Venn diagram of the number of genes from A. rugosa with homology or functional classification using multiple public databases.

Table 5 The comparison of the gene models annotated from A. rugosa genome and other Lamiaceae.

Ortholog and phylogenetic analysis

Orthologs between A. rugosa and eight other plants (seven from the order Lamiales: S. hispanica24, Salvia miltiorrhiza38, P. frutescens var. hirtella23, Paulownia fortune39, Erythranthe guttata40, Andrographis paniculata41, and Genlisea aurea42, along with one outgroup, Vitis vinifera43) were identified using OrthoFinder (v2.5.4)44. The sequences for these plants were sourced from the NCBI database (http://www.ncbi.nlm.nih.gov/). From these, 371 single-copy orthologous genes were extracted, concatenated, and aligned using the Multiple Alignment program for amino acid or nucleotide sequences (MAFFT)45. We then constructed a maximum likelihood phylogenetic tree of these orthologous genes using RAxML (v8.2.12)46 under the JTT model, Gamma Distributed With Invariant Sites (G + I), with a bootstrap value of 1000. Four species, namely A. rugosa, S. hispanica, S. miltiorrhiza, and P. frutescens var. hirtella, all of which belong to the Lamiaceae family, clustered in the same clade. Notably, A. rugosa exhibited a closer relation to the two Salvia species (Fig. 5). These findings are consistent with previous phylogenetic studies based on the chloroplast genome47.

Fig. 5
figure 5

Phylogenetic relationship of Lamiales species.

Data Records

The genomic Illumina sequencing data were deposited in the Sequence Read Archive at the NCBI (SRR24282004)48.
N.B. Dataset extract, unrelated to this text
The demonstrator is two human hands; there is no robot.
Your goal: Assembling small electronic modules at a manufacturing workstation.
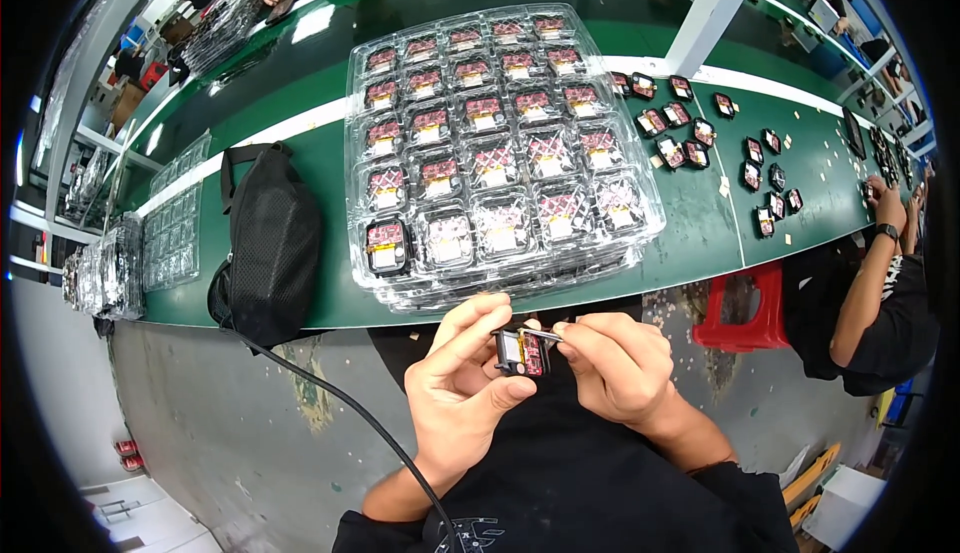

The genomic Nanopore sequencing data were deposited in the Sequence Read Archive at the NCBI (SRR24282001)49.

The transcriptome Illumina sequencing data were deposited in the Sequence Read Archive at the NCBI (SRR24282003)50.

The Hi-C sequencing data were deposited in the Sequence Read Archive at the NCBI (SRR24282002)51.

The final chromosome assembly was deposited in GenBank at the NCBI (GCA_031470985.1)52.

The annotation result of gene structure, functional prediction, and final chromosome assembly were deposited in the Figshare database (https://doi.org/10.6084/m9.figshare.22730084)53.

Technical Validation

The integrity and concentration of the extracted DNA and RNA were assessed with a TapeStation 2200 and an Agilent 2100 Bioanalyzer (Agilent Technologies, CA, USA), respectively. In a comparative context, the complete BUSCO value for A. rugosa (98.9%) exceeds those of P. frutescens var. frutescens (92.7%)23, P. frutescens var. hirtella (92.5%)23, S. splendens (92.0%)25, and S. hispanica (97.8%)24, underscoring its relative completeness and quality within the Lamiaceae family.